Adolfo Mesquita Nunes, na última participação no espaço de debate da SIC Notícias “Esquerda/Direita”, do qual fez parte durante quatro anos, justificou ter aceitado o convite para administrador não executivo da Galp e a demissão de vice-presidente do CDS/PP. “Tem a ver com o meu projeto de vida, tem a ver com a minha felicidade”, afirmou.

A decisão que tomei de não depender profissionalmente da política na minha profissão é uma escolha minha, é uma escolha muito pessoal”, disse Adolfo Mesquita Nunes, antigo vice-presidente do CDS/PP.

“Tem de haver espaço nos partidos para quem tem vida profissional”, defendeu-se Mesquita Nunes, que prometeu levar até ao fim o cargo de vereador na Câmara Municipal da Covilhã. O político centrista disse também, sobre a sua decisão: “Tem a ver com o tempo que eu quero dispor para estar com as pessoas que eu quero”.

O antigo vice-presidente do CDS/PP sublinhiu que dos 25 anos em que esteve na política, “apenas 6 foram passados na política profissional”.

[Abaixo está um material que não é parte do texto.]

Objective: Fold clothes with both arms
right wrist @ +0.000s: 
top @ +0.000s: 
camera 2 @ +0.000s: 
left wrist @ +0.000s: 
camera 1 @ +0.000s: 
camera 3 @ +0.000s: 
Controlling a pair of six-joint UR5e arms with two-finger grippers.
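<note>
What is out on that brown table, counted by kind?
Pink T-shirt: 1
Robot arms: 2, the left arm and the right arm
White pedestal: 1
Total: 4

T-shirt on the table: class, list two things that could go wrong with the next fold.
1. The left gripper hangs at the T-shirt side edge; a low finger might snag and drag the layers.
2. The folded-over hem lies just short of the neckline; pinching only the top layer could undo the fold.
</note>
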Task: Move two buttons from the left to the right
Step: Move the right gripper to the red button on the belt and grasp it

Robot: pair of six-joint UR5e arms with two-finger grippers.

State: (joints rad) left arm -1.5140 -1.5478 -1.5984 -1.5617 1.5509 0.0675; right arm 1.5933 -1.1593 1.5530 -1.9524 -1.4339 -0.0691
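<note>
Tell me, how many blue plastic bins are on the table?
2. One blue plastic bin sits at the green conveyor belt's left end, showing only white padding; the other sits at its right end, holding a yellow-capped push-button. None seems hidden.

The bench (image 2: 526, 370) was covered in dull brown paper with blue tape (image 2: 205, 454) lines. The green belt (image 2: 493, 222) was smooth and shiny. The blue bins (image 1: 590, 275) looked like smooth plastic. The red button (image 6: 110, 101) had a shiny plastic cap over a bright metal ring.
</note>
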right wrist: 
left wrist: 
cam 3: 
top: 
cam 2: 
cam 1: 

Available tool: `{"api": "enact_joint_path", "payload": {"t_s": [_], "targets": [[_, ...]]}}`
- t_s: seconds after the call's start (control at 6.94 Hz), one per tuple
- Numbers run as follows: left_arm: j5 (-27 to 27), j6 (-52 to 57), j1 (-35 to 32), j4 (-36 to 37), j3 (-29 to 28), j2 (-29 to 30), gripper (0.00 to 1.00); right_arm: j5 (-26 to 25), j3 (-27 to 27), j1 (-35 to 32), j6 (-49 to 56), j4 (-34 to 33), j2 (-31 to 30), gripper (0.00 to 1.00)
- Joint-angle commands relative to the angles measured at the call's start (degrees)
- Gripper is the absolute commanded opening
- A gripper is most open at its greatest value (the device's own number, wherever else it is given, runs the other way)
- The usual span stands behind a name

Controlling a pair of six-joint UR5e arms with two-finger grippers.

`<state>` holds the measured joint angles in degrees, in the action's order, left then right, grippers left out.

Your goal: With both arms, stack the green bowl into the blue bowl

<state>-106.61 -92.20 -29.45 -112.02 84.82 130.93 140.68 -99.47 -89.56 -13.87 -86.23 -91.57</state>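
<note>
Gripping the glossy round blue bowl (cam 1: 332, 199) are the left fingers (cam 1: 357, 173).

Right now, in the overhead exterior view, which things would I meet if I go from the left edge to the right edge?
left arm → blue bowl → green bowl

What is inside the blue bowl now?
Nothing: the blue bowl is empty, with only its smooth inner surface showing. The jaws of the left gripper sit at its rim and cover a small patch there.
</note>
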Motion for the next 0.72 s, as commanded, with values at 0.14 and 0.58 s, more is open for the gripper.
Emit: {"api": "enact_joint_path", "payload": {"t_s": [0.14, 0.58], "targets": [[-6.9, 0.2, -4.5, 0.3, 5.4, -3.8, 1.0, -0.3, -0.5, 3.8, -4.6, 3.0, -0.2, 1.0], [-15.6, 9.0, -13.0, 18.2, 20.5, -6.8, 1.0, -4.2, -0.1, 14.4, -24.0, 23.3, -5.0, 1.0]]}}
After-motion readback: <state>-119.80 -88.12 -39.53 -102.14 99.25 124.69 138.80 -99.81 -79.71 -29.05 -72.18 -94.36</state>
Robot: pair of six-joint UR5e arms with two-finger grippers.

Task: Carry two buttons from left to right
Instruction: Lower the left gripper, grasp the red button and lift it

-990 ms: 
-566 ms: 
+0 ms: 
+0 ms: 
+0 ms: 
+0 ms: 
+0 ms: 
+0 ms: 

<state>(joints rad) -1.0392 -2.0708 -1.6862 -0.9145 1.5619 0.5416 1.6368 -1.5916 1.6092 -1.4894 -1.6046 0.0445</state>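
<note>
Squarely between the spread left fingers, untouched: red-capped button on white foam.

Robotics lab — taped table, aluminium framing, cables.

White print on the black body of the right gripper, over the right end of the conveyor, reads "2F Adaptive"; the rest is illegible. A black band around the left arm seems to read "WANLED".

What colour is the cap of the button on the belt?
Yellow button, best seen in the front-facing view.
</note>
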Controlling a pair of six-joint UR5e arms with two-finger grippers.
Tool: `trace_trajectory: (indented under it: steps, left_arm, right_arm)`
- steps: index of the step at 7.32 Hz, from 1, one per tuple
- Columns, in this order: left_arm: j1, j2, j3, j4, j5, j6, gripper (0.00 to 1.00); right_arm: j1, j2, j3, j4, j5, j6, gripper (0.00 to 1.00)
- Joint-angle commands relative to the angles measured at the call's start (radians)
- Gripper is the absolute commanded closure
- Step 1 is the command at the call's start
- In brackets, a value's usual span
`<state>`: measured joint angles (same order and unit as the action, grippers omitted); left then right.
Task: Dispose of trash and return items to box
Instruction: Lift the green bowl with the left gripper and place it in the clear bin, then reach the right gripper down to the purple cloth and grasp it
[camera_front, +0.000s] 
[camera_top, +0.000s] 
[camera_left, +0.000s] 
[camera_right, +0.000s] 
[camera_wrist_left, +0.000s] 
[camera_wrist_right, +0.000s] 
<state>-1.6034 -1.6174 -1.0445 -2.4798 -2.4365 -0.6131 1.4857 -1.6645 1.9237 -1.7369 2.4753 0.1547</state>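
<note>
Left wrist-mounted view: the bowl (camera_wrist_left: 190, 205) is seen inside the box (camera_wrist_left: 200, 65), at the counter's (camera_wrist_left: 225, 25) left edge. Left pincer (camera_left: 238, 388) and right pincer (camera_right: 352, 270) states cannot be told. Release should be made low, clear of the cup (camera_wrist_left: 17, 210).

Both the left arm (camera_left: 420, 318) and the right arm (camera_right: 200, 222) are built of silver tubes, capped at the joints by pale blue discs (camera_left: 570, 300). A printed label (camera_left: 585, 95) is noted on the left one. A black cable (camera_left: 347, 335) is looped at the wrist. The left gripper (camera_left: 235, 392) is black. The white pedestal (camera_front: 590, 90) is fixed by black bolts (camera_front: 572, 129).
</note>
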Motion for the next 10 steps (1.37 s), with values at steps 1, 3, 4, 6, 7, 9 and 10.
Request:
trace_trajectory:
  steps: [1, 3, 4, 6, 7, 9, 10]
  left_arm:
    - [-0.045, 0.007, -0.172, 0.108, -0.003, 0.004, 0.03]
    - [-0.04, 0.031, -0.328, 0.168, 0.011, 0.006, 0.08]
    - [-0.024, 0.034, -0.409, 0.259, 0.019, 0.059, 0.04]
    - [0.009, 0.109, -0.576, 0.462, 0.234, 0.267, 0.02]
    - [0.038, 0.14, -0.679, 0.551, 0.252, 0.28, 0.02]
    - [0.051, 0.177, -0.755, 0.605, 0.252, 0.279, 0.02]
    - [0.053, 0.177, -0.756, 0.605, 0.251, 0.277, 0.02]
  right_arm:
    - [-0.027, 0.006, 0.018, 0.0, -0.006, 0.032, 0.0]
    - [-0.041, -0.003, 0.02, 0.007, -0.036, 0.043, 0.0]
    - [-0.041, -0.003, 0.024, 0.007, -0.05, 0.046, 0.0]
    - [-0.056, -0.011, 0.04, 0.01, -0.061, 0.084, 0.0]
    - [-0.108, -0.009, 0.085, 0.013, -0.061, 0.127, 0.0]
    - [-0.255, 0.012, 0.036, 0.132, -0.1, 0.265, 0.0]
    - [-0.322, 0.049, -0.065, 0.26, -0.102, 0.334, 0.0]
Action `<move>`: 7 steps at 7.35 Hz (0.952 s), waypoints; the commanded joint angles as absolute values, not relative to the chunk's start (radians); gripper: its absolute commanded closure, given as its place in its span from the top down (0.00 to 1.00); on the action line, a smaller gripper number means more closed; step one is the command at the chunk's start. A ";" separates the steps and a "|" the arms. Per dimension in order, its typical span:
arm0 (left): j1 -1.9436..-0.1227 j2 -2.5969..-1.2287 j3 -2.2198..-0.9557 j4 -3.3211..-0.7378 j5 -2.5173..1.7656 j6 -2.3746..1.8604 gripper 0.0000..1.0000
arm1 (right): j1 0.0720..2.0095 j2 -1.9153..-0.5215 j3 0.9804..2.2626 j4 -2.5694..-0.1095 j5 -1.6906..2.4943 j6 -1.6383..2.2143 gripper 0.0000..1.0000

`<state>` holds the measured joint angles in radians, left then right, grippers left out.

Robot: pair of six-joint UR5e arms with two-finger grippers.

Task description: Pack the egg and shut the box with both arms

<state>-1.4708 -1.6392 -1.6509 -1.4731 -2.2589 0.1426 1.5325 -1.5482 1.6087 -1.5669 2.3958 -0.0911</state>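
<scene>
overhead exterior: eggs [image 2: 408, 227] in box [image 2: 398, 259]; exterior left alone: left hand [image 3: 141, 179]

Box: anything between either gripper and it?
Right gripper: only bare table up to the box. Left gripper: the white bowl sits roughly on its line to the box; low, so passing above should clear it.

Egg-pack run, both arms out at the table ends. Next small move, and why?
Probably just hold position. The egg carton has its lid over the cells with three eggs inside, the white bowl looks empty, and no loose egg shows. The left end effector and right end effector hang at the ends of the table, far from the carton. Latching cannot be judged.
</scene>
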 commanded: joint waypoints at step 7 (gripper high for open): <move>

A minha atividade foi sempre o Direito. Foi aí que que tirei o curso, mestrado, publico artigos, trabalho. É a minha profissão. Aliás, é ela que me sustenta”, continuou.

“Durante vários anos foi possível conciliar as duas, a política e a minha vida profissional”, afirmou também. O político, afirma que vai continuar no partido: “Claro que eu sou do CDS. É aquele partido em que estou sempre envolvido. É um partido que eu quero que cresça e possa ganhar eleições”, afirmou.

Sobre a razão de ter aceitado o convite da Galp, disse que é uma “área de atividade — a energia — que enfrenta desafios altamente disruptivos”. Segundo Mesquita Nunes foi “um convite muito motivador”. O nome de Adolfo Mesquita Nunes apareceu na semana passada na proposta de nomes para o conselho de administração da Galp proposta pelo acionista de referência da petrolífera, a Amorim Energia.

Mesquita Nunes será administrador não executivo, cargo que de acordo com o relatório de governo de sociedade de 2018, pode valer uma remuneração bruta anual de 42 mil euros (três mil euros brutos mensais por 14 meses), sem direito a prémios. Há administradores independentes que ganham mais, cerca de 84 mil euros, mas têm a responsabilidade de acompanhar mercados importantes para a Galp como o Brasil e Moçambique.

Sobre o trabalho que vai desempenhar, Mesquita Nunes destaca que vai “com uma enorme vontade de olhar para aquilo que é a disrupção que é a nova economia e que os fenómenos climáticos estão a ter nesta área“. A Galp é uma das empresas mais expostas aos desafios da descarbonização já que quase toda a sua atividade depende de combustíveis fósseis, petróleo e gás natural.

Quanto à inexperiência que tem para o cargo que vai desempenhar, Mesquita Nunes lembrou o momento em que foi secretário de estado do Turismo: “levei muitos meses a ouvir que eu era um boy“.

Acho que essas críticas são absolutamente legítimas. Acho que um empresário que começa um negócio novo também não tem experiência nesse negócio. Também não tinha experiência na área do turismo. Também quando começo um caso no escritório que nunca estudei antes nunca tenho experiência nesse caso”, disse Mesquita Nunes sobre a inexperiência no caso.

Assumindo que recebeu muitas mensagens de desapontamento, o antigo advogado da Morais Leitão, que atualmente está na equipa da Gama Glória, deixou um desafio a quem as fez: que se exponham ao “escrutínio e militância” que é preciso enfrentar ao dedicar parte da vida à política. O jurista lembrou também o exemplo de críticas a Pedro Passos Coelho, antigo primeiro-ministro social democrata que foi vencedor das eleições legislativas em 2016, quando “foi dar aulas para uma universidade pública após sair do partido”.

Mariana Mortágua, que partilhou bastante este espaço de debate com Adolfo Mesquita Nunes, afirmou quanto ao caso: “não me cabe a mim comentar as escolhas do Adolfo, muito menos na SIC”.